What you should do: Copy the lines below verbatim. Begin with the first and end with the line containing "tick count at".

Data extract:
· · · · ·

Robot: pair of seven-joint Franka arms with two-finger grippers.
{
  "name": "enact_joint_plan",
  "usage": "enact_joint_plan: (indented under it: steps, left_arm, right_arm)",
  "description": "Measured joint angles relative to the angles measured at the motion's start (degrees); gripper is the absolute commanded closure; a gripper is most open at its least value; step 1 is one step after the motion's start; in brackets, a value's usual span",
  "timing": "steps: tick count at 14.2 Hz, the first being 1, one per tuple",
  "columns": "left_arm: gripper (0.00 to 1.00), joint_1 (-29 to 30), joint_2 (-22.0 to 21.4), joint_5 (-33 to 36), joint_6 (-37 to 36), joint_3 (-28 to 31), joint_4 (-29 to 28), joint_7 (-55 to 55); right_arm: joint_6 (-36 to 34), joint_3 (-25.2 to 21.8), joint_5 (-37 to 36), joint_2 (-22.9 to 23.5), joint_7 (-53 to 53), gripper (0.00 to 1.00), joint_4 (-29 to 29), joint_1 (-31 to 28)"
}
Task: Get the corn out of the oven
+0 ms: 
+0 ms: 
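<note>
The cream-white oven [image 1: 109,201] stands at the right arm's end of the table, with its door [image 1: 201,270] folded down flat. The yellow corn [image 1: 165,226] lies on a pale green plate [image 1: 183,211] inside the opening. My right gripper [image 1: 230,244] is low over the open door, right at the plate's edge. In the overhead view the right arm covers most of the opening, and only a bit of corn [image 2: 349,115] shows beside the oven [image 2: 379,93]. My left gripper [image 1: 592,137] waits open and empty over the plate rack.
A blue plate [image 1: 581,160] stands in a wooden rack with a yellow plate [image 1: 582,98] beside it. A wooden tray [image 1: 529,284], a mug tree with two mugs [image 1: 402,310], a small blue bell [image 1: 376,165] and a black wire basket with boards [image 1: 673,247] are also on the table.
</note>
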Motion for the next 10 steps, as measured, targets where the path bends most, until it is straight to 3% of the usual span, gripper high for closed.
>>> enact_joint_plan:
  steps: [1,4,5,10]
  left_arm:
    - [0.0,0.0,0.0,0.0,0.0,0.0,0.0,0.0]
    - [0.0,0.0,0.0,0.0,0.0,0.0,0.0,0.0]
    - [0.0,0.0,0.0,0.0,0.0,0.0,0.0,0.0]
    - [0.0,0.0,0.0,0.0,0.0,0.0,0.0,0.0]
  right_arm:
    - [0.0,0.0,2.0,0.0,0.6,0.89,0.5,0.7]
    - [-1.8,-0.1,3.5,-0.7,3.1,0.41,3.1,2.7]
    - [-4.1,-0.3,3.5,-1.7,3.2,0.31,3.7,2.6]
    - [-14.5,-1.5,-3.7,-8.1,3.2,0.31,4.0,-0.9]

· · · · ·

Answer section:
Robot: pair of seven-joint Franka arms with two-finger grippers.
{
  "name": "enact_joint_plan",
  "usage": "enact_joint_plan: (indented under it: steps, left_arm, right_arm)",
  "description": "Measured joint angles relative to the angles measured at the motion's start (degrees); gripper is the absolute commanded closure; a gripper is most open at its least value; step 1 is one step after the motion's start; in brackets, a value's usual span",
  "timing": "steps: tick count at 14.2 Hz, the first being 1, one per tuple",

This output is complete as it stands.